Für Raf Jespers ist die Kameraüberwachung aber nur ein marginaler Aspekt des Problems. "Jeder kann heute nachverfolgt werden, via sein Handy, sein GPS, über RFID (Radio Frequency Identification) in U-Bahndauerkarten mit Chip... von den neuen Möglichkeiten der Biometrie ganz zu schweigen." Wir werden also überall und ständig überwacht. Aber ist die fehlende Privatsphäre nicht einfach eine neue Form der Privatsphäre? Denn schließlich, wenn alle überwacht werden, wird im Grunde niemand überwacht. "Das stimmt nur teilweise", meint Jespers. "Es gibt in der Tat zu viele Daten, um alle zu überprüfen. Vergessen wir aber nicht, dass es heute Software gibt, die Daten nach bestimmten Kriterien in Rekordzeit analysieren kann. Denken Sie an den SWIFT-Skandal."

Berater der EU-Kommission haben Verbindungen zur Rüstungsindustrie

Die Frage der Privatsphäre bereitet der jungen Generation, die mit Internet aufgewachsen ist, keine schlaflosen Nächte. Auch die Politiker sorgen sich nicht sonderlich. Nur ein paar Menschenrechtsorganisationen bieten noch Widerstand. "Am ärgsten ist es, dass sich die nationalen Politiker hinter Europa verstecken", kommentiert Jespers. "Und wenn wir die EU machen lassen, wird es noch schlimmer werden."
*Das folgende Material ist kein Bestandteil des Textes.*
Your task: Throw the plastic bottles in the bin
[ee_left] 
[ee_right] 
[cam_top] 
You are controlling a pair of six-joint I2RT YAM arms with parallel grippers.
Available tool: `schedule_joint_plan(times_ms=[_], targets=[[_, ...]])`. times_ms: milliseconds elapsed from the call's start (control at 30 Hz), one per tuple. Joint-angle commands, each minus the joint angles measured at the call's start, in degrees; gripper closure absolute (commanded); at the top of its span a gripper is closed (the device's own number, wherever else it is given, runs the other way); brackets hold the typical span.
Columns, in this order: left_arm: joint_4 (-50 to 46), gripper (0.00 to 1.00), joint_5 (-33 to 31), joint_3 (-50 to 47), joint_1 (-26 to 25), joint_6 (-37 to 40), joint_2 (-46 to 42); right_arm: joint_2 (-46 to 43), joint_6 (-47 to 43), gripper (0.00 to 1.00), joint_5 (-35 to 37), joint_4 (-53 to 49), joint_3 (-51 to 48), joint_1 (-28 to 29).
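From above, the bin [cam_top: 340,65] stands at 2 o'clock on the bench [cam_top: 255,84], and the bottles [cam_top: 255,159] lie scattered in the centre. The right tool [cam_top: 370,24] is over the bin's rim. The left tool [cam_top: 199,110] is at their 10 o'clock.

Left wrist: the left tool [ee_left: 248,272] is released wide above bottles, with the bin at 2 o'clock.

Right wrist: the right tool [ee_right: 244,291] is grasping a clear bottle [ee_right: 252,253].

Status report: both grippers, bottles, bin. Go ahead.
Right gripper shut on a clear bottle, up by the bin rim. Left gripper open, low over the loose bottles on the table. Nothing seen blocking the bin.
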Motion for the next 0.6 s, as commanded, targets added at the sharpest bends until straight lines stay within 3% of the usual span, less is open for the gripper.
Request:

Was die Sicherheit betrifft, hat die Europäische Kommission vor allem auf die Überwachung mittels der neuen Technologien gesetzt. Man denke nur an die Datenbanken SIS, VIS und Eurodac und an die Europäischen Beiräte, die die Kommission geschaffen hat: "Wenn sie sich den Vorsitz der Beiräte angucken, trauen Sie ihren Augen nicht", sagt Jespers. "Der erste Präsident des ESRAB war Markus Hellenthal vom Rüstungskonzern EADS. Im ESRIF, der Nachfolgerorganisation des ESRAB, haben mehr als zwei Drittel der Beiräte Verbindungen zu Technologie- oder Rüstungskonzernen. Die Lobbyisten müssen gar kein Lobbying mehr betreiben, sie entscheiden bereits selbst. Die Folgen kann man sich leicht ausmalen: Das europäische Budget für Forschung im Bereich Sicherheitstechnologie hat sich in den letzten Jahren verzehnfacht und liegt heute bei 200 Millionen Euro pro Jahr. Und beinahe alle Forschungsprojekte betreffen Überwachungssysteme. Die europäische Sicherheit ist heute völlig militarisiert."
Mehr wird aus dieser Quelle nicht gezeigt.